Hutton’s mention of “supplies” refers to the water rights a community has been able to buy over time.
Colorado’s water rights operate on a first-come, first-served basis: Ditches put to use earlier have priority over those established later. From this framework, it stands to reason that a relatively younger city like Lafayette (founded in 1888) might not have the same priorities as an older one like Boulder (founded in 1871) simply because Boulder had a head start in putting water to use.
Though the water law system was established in 1888, the same year Lafayette was founded, those using water prior to that year were able to get decrees (rights) dating back to when they first started using water — so long as they could prove it. As Hutton said: “Everyone [using water] prior to 1888 had to come to court and say: ‘Here’s evidence I started using water in a certain year,’ and the state issued them a decree for whatever year [they could prove] they started using water.”
Another factor is the resources available for a city to acquire such rights. From the 1920s through the ‘60s, Boulder purchased a number of senior water rights — high priority water rights — to ensure the growing municipality would have access to sufficient water even in dry years. But if another city did not have the assets to purchase such senior water rights, ditches whose rights were held by private citizens could theoretically maintain priority over the city they flowed through.

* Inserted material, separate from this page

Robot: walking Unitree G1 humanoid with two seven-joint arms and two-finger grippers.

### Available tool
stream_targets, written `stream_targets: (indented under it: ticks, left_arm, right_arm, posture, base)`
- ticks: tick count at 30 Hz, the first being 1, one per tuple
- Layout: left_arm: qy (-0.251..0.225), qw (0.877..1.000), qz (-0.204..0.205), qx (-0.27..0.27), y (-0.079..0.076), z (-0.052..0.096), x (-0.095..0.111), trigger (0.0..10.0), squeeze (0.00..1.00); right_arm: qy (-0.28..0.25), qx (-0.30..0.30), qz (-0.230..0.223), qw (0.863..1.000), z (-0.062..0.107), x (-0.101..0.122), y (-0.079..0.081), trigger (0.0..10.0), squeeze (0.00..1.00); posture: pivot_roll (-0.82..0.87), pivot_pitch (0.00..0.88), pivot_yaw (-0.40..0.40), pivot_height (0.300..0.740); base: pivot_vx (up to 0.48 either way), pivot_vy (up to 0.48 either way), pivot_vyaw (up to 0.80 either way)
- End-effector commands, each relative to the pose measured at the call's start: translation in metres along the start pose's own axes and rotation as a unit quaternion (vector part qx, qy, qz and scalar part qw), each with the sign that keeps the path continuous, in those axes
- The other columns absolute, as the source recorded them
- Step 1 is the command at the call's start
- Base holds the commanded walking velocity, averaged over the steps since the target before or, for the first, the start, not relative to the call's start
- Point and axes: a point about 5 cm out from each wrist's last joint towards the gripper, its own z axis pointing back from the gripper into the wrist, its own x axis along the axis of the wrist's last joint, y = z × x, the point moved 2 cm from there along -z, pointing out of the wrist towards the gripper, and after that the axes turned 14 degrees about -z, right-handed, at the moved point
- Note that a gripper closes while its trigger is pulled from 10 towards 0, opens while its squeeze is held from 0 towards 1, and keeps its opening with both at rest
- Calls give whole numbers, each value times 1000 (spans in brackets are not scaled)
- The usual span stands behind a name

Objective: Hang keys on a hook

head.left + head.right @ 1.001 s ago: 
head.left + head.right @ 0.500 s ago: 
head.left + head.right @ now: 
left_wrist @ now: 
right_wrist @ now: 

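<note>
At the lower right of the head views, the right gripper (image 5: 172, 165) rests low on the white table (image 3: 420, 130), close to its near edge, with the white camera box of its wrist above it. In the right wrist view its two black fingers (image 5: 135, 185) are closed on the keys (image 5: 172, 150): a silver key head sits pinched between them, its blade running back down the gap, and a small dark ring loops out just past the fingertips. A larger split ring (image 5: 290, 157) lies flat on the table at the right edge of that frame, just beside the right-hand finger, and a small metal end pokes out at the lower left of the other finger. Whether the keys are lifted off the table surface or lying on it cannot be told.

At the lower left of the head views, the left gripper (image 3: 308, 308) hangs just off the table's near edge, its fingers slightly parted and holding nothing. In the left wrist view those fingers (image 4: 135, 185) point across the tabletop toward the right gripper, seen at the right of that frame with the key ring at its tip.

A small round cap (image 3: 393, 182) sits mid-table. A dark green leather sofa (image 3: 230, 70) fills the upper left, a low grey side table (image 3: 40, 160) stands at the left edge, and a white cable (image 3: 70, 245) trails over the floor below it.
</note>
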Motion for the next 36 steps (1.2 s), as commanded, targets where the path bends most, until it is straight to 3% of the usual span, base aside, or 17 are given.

“Because every community has their own separate water supplies, something like this can happen where one community might be in a better position during dry years or drought years [than another],” Hutton said.
It seems the City of Lafayette is working to reposition itself from a water standpoint, recently acquiring rights at the cost of $12,512,000, according to Colorado Hometown Weekly. Purchased from the Colorado-Big Thompson project, the city will join much of Northeastern Colorado in receiving an increasing portion of their water from the beginnings of the Colorado River, pumped through the Continental Divide from the Western Slope.
The City of Lafayette did not respond to repeated requests for comment from Boulder Reporting Lab.
Whatever one’s water rights portfolio, most towns seem to agree about water use. Don’t waste the precious resource by watering your driveway or turning on your sprinklers between the inefficient hours of 10 a.m. and 6 p.m when a large portion of the moisture will be lost to evaporation and wind. And don’t indulge your plants unnecessarily.
“A lot of people aren’t necessarily paying attention to when their vegetation actually needs water,” Hutton said, referring to automatic timers that turn on whether plants are thirsty or not. “If it’s been raining, we should encourage people to turn off their sprinklers.”